==== GIVEN DATA

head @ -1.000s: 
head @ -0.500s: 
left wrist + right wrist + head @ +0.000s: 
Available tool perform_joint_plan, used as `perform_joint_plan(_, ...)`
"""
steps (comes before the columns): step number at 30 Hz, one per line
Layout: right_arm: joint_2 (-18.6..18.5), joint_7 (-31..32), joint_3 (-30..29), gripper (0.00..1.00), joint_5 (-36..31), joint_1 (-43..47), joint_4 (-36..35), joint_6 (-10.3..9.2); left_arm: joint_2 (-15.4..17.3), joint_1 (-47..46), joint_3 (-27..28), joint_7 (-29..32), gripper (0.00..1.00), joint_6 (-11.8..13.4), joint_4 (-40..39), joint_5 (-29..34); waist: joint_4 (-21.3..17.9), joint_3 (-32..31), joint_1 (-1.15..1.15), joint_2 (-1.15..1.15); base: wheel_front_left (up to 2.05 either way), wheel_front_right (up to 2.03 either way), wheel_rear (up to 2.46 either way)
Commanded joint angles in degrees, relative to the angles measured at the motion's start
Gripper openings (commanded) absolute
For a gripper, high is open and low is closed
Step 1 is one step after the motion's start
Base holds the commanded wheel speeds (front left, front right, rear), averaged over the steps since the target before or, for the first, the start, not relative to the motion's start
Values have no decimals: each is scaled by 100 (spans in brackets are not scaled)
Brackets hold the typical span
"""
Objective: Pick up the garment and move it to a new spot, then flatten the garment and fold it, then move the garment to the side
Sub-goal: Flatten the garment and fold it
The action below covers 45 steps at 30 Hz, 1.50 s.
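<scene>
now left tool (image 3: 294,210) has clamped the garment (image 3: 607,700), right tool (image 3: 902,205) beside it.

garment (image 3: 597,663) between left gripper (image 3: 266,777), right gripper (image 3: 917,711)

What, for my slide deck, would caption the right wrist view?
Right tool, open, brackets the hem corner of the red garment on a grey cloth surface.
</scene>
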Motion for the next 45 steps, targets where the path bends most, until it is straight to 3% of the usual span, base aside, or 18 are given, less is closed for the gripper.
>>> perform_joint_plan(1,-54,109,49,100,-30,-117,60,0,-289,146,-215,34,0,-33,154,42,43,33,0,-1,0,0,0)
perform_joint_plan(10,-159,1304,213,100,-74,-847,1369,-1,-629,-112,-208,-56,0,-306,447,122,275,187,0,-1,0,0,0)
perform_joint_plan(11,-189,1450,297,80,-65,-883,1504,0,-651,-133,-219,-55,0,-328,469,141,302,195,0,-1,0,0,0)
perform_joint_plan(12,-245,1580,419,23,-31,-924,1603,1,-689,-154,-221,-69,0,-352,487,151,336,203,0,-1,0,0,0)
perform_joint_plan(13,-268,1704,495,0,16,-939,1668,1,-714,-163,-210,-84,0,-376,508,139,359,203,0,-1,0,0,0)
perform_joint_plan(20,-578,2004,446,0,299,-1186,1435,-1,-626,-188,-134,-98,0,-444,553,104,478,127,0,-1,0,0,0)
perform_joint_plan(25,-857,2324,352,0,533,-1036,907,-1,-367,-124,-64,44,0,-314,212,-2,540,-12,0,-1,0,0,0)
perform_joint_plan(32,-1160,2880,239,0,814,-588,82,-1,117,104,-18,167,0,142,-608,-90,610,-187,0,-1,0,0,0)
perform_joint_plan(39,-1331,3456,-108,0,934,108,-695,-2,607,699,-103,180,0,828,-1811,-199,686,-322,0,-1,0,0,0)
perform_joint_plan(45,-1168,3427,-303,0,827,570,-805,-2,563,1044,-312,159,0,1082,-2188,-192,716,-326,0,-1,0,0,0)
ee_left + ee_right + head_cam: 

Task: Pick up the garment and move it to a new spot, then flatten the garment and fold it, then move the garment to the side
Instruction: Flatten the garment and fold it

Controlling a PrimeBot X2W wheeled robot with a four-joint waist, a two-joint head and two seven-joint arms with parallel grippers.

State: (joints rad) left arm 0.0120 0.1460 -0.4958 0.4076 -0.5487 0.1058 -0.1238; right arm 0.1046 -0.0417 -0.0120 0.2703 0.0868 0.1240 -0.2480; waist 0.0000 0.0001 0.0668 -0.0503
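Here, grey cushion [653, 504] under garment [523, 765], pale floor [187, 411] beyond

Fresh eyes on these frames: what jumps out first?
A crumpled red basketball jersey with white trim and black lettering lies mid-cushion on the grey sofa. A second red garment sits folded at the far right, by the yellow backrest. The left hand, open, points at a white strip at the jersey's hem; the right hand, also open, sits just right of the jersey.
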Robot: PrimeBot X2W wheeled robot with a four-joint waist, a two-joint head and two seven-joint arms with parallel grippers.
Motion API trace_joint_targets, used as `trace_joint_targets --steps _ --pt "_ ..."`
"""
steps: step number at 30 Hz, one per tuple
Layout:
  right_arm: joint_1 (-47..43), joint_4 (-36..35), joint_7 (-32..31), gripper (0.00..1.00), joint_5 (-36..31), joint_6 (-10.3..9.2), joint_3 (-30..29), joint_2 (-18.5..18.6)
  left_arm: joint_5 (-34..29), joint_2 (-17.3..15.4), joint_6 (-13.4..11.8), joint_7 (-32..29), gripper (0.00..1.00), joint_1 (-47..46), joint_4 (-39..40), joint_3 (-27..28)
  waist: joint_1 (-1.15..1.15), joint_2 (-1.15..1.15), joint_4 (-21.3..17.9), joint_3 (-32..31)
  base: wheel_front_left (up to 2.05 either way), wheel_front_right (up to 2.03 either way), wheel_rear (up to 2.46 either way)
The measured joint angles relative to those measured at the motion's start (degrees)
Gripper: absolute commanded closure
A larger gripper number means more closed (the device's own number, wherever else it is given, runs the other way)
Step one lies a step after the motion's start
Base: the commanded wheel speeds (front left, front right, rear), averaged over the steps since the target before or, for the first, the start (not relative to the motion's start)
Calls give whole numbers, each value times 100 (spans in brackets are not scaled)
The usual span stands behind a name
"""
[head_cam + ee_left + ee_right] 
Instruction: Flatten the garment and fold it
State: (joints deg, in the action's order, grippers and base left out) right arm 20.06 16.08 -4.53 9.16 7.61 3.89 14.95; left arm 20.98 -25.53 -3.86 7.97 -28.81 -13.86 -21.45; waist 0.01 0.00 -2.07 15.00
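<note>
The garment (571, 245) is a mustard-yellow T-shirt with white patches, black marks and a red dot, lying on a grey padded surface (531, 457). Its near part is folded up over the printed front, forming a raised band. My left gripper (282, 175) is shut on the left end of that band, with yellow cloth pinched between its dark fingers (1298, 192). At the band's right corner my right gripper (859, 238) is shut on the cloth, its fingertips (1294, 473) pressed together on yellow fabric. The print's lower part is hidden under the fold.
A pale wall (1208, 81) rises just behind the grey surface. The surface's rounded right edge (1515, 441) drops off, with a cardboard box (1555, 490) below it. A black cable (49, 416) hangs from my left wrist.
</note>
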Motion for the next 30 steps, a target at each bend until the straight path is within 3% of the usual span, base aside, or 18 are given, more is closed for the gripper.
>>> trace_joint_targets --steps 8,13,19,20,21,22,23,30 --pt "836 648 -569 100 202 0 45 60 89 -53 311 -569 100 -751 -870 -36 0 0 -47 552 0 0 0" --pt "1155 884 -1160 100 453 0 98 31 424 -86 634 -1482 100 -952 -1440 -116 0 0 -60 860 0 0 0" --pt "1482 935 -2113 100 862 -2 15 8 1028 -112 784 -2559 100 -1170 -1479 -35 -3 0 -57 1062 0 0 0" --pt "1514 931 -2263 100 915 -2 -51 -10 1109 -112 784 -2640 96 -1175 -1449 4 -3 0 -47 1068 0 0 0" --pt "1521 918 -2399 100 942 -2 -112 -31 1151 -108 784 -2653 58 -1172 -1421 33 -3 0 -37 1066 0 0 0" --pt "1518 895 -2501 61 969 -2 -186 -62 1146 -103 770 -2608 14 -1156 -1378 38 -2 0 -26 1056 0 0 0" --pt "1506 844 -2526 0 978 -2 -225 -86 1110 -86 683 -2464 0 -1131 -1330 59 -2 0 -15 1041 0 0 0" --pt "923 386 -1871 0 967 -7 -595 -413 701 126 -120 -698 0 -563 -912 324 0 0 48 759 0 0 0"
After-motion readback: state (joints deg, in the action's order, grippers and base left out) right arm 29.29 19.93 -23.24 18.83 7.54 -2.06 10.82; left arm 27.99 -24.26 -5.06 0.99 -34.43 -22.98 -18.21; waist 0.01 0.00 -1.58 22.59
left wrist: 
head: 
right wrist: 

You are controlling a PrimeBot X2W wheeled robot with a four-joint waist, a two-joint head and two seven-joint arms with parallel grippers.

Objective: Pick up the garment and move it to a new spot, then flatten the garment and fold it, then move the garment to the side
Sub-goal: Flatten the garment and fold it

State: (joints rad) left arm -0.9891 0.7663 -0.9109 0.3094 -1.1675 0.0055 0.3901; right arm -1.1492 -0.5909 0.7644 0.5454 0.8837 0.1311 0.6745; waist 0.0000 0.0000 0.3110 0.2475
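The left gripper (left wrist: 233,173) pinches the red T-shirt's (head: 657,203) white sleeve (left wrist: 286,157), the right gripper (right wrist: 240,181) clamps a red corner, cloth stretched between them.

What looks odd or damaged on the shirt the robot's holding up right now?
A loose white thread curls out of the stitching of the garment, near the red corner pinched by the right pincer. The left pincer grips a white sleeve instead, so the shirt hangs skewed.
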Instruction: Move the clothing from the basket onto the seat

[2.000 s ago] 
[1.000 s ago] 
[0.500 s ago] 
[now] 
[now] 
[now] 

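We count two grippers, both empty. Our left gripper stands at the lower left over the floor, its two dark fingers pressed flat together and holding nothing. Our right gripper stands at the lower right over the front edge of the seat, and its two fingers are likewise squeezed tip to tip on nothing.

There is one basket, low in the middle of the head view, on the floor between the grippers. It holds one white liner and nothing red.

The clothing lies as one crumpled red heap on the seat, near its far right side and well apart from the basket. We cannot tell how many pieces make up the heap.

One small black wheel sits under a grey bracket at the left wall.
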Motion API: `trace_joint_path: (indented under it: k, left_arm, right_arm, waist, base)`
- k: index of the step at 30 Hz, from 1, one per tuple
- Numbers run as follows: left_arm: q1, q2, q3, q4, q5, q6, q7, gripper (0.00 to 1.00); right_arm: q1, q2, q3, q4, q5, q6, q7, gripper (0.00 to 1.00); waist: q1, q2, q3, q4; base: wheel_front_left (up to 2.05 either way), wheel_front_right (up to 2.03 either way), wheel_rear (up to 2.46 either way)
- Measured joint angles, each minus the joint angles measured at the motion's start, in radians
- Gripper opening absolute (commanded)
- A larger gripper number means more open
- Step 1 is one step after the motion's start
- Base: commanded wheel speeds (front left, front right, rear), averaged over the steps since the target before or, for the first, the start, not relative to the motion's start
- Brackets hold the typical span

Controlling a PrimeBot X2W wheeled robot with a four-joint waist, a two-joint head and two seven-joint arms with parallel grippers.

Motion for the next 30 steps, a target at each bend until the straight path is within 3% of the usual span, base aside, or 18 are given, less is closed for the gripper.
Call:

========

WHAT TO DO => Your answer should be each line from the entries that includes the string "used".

COMPLETED EXERCISE =>
Available tool perform_joint_plan, used as `perform_joint_plan(_, ...)`
Motion API trace_joint_targets, used as `trace_joint_targets --steps _ --pt "_ ..."`

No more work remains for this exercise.